There was really no telling what had dredged up those particular memories. He was a year past those demons now and, frankly, Emryc Qosta hadn't thought of Pa or Archie once. He'd been busy rebuilding the name and clan he'd stolen from Nadir. Tore down that tower of Pa's, blew it to oblivion. Took every credit owed and every valuable owned and fucked right off, just like Aver told him to. Emryc was a man of his word, after all, and he wouldn't be going back there ever again.

SMACK.

Zib's broad, flat hand impacted the side of his face, clearing the haze settling over his eyes, "Sorry Boss, need ya to stay with me here. Yer a bit -grunt- too big for these shoulders to be goin' all limp."

Breathing was difficult. A pang in his chest had his air caught under his right shoulder. The attached hand felt tingly, like he'd slept on it wrong. A jagged black line stuck upwards through his peripheral. He could smell blood. Lots of blood.

"One more floor - gorramn these fucking lifts."

Ding.

"Look at you, you're a mess but you're still so good lookin-" SMACK, "ey, ey, none of that sleepin' stuff. Not till the Doc sees ya."

At the end of the hall beyond the labs and medical suite, a one Emryc Qosta appeared hung up on the shoulders of his right hand man, Zib. Barely conscious, blood soaked, and with four feet of durasteel rebar run through his chest.

"HEY DOC - LITTLE HELP HERE."

Suddenly the medical suite was abuzz with activity and Evelynn, who was in the middle of receiving serum injections for her bone density, found the vast majority of her attendants hustling off.
 
Usually, Evelynn liked a break in the monotony of scientific rehabilitation every once in a while but this was less than ideal.

The staff attending her mostly dispersed as she observed the scene, a distinct lack of shock upon the blonde's face and more a quiet consideration.
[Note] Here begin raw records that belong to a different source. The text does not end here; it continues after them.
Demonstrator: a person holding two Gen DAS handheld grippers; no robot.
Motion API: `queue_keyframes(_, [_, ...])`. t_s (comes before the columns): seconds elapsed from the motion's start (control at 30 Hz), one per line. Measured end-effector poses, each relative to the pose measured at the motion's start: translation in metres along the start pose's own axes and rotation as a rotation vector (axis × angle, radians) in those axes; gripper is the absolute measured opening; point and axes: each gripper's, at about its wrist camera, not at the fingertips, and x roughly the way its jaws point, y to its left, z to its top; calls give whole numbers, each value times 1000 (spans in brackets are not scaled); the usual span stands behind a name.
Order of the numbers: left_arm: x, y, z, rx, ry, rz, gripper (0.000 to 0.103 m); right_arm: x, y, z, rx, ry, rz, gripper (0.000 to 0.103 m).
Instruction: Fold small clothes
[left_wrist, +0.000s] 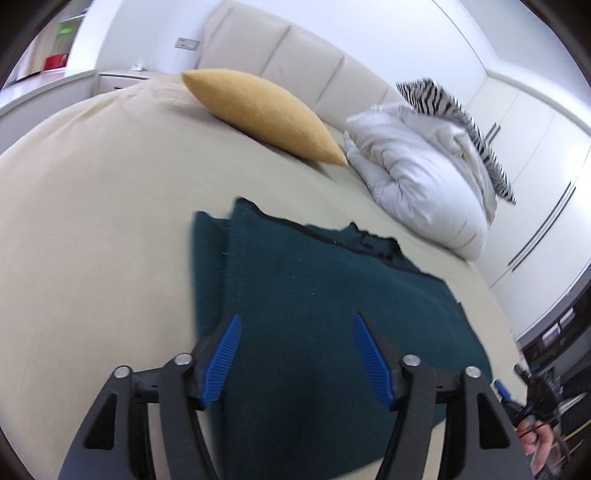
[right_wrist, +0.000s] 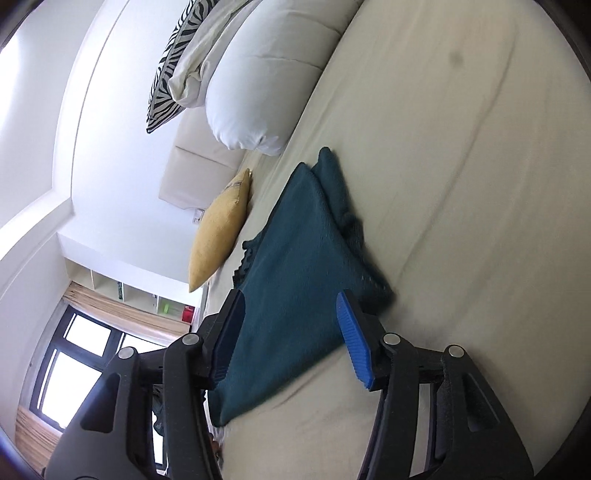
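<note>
Dark teal fleece garment (left_wrist: 314, 314) lay part-folded at centre frame on beige bed (left_wrist: 92, 221); left tongs (left_wrist: 295, 334) & right tongs (right_wrist: 290, 308) both released, empty; next fold likely needs fresh edge grip

Beige bed sheet (left_wrist: 92, 192) fills the room's middle, and everything sits around this bed. At its head, a padded cream headboard (left_wrist: 295, 51). Against it leans a mustard cushion (left_wrist: 266, 114), with a white duvet bundle (left_wrist: 417, 173) and a zebra-print pillow (left_wrist: 461, 122) beside. White wardrobe doors (left_wrist: 532, 155) flank one side; a dark-framed window (right_wrist: 74, 354) glows opposite, shelves (right_wrist: 122, 291) above.
</note>
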Motion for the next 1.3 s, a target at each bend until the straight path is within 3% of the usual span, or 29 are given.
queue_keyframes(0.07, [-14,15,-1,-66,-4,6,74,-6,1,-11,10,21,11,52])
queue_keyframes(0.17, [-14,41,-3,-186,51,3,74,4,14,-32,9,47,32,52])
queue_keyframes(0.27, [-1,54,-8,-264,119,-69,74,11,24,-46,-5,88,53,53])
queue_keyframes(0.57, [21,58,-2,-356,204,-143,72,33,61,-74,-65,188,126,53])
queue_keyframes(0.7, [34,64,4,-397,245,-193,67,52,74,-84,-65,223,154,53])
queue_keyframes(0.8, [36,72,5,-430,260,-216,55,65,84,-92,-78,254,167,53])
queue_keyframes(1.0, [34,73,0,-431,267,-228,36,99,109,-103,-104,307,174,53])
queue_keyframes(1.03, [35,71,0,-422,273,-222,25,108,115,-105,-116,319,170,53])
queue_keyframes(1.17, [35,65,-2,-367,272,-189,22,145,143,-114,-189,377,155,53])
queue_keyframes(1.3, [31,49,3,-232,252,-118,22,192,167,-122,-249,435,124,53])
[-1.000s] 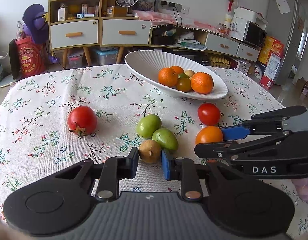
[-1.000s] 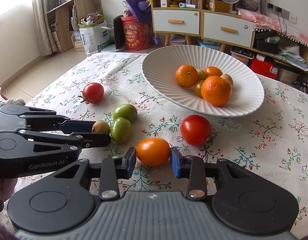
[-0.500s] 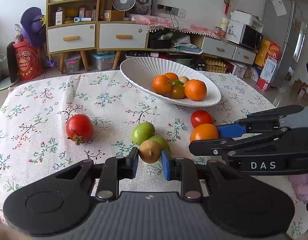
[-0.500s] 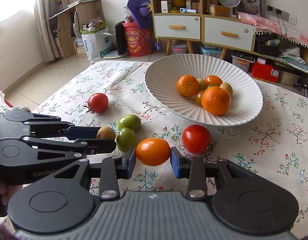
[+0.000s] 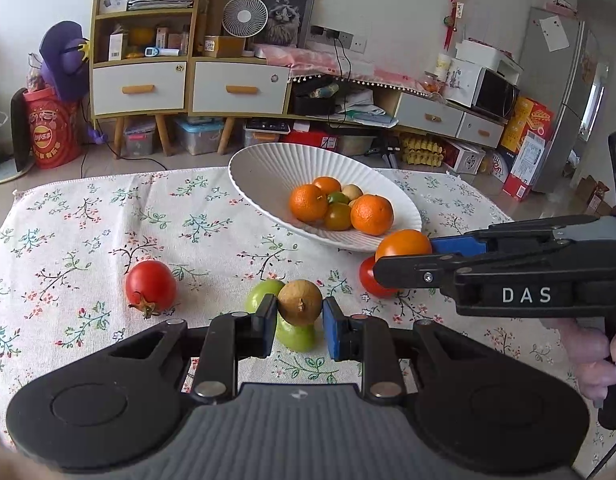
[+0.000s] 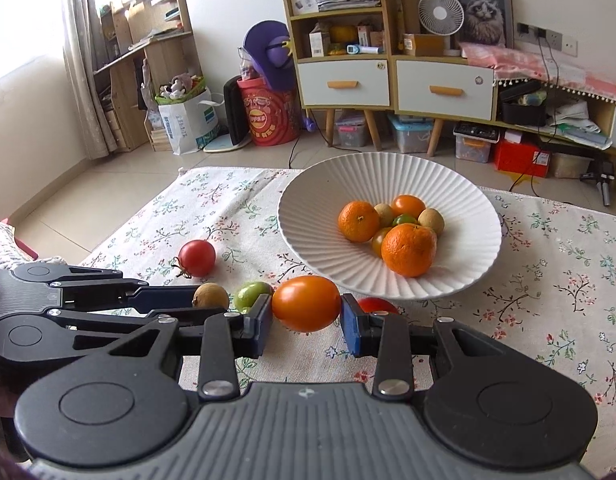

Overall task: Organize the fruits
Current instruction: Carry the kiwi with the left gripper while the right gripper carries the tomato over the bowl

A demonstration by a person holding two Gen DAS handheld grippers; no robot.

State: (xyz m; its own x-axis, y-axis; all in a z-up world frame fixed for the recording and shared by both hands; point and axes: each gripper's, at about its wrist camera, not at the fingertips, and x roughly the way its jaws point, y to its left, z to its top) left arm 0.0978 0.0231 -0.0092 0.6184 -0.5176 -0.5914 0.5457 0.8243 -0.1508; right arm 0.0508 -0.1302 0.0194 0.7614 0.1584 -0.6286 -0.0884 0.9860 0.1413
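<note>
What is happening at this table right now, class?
A person is sorting fruit with two handheld grippers. The left gripper is shut on a small brown fruit, the right gripper on an orange tomato. The white bowl already holds several fruits; two red tomatoes and two green fruits remain on the floral tablecloth.

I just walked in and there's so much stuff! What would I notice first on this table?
Probably the big white ribbed bowl of oranges at the far side of the flowery tablecloth. Then the two black grippers in front: the right gripper pinches a smooth orange tomato, the left gripper a small brown round fruit. A red tomato sits alone at left.
</note>
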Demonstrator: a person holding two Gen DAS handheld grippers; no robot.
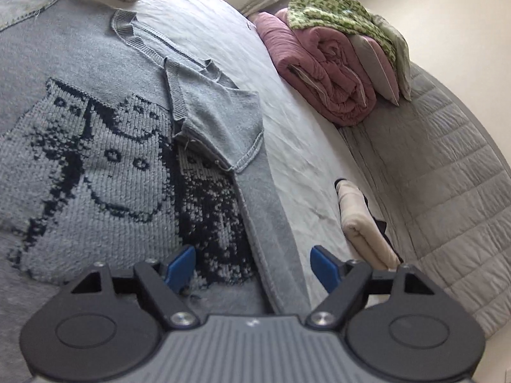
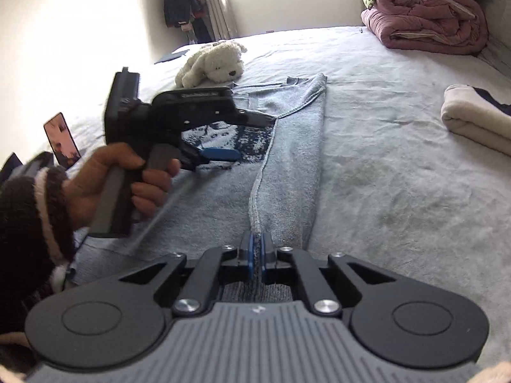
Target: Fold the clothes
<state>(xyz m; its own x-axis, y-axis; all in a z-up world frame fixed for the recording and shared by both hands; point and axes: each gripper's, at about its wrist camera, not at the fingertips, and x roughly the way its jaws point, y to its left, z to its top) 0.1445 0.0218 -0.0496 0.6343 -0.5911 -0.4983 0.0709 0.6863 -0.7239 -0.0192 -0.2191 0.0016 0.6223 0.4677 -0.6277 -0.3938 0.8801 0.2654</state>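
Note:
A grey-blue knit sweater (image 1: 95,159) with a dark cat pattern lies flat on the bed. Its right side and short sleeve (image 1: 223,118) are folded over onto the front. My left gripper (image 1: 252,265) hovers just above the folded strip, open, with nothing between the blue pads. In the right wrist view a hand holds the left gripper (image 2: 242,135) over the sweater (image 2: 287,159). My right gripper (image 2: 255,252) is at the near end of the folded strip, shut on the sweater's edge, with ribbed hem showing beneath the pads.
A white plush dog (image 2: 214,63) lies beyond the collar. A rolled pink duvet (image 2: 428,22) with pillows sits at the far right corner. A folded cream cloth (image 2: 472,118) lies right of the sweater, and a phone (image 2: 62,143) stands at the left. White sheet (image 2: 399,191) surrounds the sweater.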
In her time here as Beatrice Govan she had not seen the light and become a shining paragon of all that was ever good, no, subtle improvements here and there but there were still habits deep down.

Just how did it f e e l ?

From experience, Evelynn had to guess that the sheer trauma was smothering any sweet sensation of suffering at this point. It came with carelessness, with the impatient hand of others and sometimes you just got carried away. Organs failing, conscience fading, death awaiting. She had witnessed it many times, so often as the hand of both torment and enlightenment.

Giving.

Receiving.

Ah, perhaps now was not the time to be getting so sentimental about such malevolent old tricks.
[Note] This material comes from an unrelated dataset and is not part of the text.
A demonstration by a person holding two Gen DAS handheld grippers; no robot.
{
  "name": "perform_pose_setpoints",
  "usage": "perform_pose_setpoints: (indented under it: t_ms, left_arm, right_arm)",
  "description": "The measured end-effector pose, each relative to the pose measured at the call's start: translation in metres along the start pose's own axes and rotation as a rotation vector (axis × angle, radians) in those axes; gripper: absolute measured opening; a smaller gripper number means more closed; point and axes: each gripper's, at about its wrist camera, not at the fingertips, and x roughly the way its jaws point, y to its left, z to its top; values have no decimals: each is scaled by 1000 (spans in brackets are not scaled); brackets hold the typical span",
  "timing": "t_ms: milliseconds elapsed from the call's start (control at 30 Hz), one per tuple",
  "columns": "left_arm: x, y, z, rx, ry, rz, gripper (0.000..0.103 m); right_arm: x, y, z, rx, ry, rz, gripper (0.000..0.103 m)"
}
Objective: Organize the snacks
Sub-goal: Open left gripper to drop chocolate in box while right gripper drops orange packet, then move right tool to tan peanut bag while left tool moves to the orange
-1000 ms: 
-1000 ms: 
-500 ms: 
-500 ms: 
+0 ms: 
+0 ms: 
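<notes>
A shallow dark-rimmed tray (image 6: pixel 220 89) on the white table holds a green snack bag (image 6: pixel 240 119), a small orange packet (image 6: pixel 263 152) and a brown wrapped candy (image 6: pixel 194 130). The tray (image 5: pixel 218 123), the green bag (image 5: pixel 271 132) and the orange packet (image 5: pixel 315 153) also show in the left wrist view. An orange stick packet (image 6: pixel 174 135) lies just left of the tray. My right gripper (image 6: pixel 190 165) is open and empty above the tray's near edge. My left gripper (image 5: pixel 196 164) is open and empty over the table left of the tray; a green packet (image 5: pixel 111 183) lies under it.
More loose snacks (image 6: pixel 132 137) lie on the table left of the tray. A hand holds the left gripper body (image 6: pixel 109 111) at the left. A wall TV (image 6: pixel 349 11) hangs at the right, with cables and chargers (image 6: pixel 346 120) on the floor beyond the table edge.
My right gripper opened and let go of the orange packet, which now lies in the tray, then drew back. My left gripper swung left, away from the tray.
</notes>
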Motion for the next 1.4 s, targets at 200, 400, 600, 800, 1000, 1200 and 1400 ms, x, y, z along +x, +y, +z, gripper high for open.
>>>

The medical staff were far more well-equipped than her to deal with the monument of rebar that had impaled the Firrerreo's chest, but that didn't mean that Evelynn would not provide a touch of aid in their efforts to save his life. She lurked on the periphery of the action, out of the way but close enough to do her own work.

She had been an expert in bringing them back from the brink.
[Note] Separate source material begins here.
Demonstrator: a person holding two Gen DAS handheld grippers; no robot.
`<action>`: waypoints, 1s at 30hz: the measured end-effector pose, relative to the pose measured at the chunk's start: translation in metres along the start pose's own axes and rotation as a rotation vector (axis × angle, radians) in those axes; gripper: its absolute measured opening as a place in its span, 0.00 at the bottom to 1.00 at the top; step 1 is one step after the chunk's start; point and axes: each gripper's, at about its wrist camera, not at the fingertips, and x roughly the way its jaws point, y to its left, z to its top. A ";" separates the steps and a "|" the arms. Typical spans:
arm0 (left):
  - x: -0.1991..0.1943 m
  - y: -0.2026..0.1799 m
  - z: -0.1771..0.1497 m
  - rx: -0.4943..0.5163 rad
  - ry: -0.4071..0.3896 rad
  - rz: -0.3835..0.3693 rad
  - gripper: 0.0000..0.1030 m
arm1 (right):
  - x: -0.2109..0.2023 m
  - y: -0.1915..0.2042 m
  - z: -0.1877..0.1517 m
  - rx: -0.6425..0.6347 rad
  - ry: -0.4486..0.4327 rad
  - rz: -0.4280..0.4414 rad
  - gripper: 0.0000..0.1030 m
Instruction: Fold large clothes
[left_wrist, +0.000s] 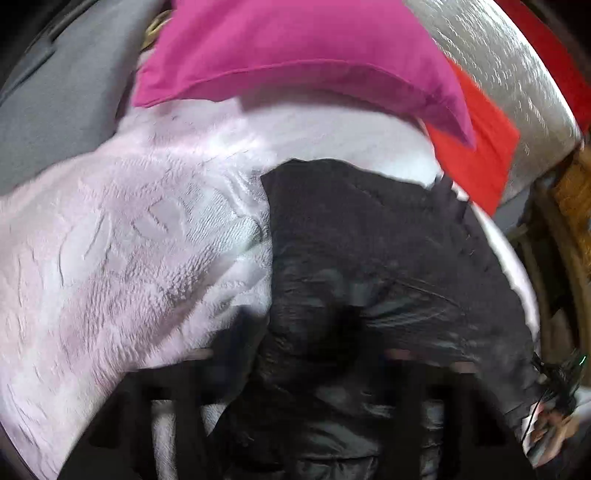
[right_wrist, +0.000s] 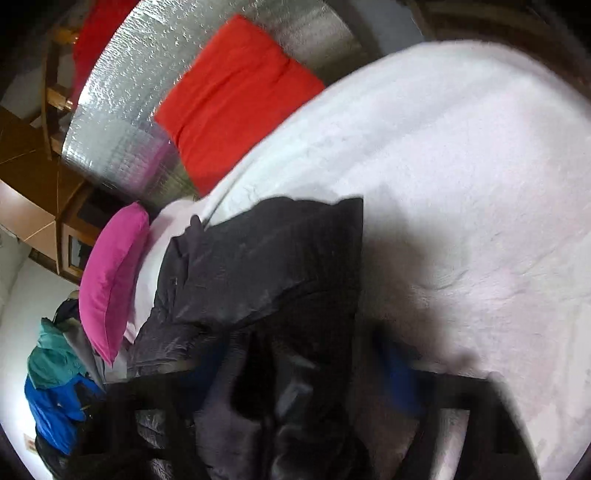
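Observation:
A black, shiny padded jacket (left_wrist: 369, 236) lies crumpled on a pale pink fleece blanket (left_wrist: 122, 236) that covers a bed. In the left wrist view my left gripper (left_wrist: 325, 350) is a dark blur at the bottom, and the jacket's cloth puckers into a tight knot between its fingers. The right wrist view shows the same jacket (right_wrist: 266, 258) spread toward the pillows, with a fold gathered up between the blue-padded fingers of my right gripper (right_wrist: 295, 373). That gripper looks shut on the cloth. Blur hides both sets of fingertips.
A magenta pillow (left_wrist: 295, 55) and a red pillow (left_wrist: 476, 155) lie at the bed's head against a silver quilted headboard (left_wrist: 509, 74). Blue and teal clothes (right_wrist: 55, 384) are heaped beside the bed. Wooden furniture (right_wrist: 33, 177) stands behind. Bare blanket (right_wrist: 461, 184) stretches right of the jacket.

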 end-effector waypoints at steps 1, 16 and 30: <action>-0.003 -0.004 0.001 0.022 -0.001 0.006 0.28 | -0.004 0.013 -0.002 -0.086 -0.018 -0.047 0.12; 0.015 0.003 0.043 -0.022 -0.017 -0.015 0.15 | 0.006 0.018 0.031 -0.121 -0.031 -0.021 0.13; -0.059 -0.009 0.002 0.048 -0.199 0.121 0.65 | -0.055 0.064 -0.011 -0.304 -0.234 -0.199 0.73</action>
Emryc Qosta, she scolded into the centre of his mind, her mental voice a rich and vibrant ringing of bells, a far-flung contrast from her usual frigid tones, you have ruined your shirt! I'm starting to believe that trade and investment is code for something illegal, you know.
 
Last edited:
Emryc was spending a fair amount of time swimming in that nether-realm between conscious and not, watching visions of his youth on Nadir fill his mind's eye while the Doctors and Nurses helped Zib move him to a stretcher and began emergency vital checks.



"I know you're Arrion's boy," Pa Qosta sat at his desk in his private office at HQ, white pressed shirt rolled up at the sleeves and glasses slid halfway down his nose. His watery, red eyes peered at Emryc like a bear might peer at a family sitting down for a picnic in the meadow. Easy lunch. Pa growled over a sigh, "he gave you to me. Dumped you right on my doorstep like a fucking garbage can kitten."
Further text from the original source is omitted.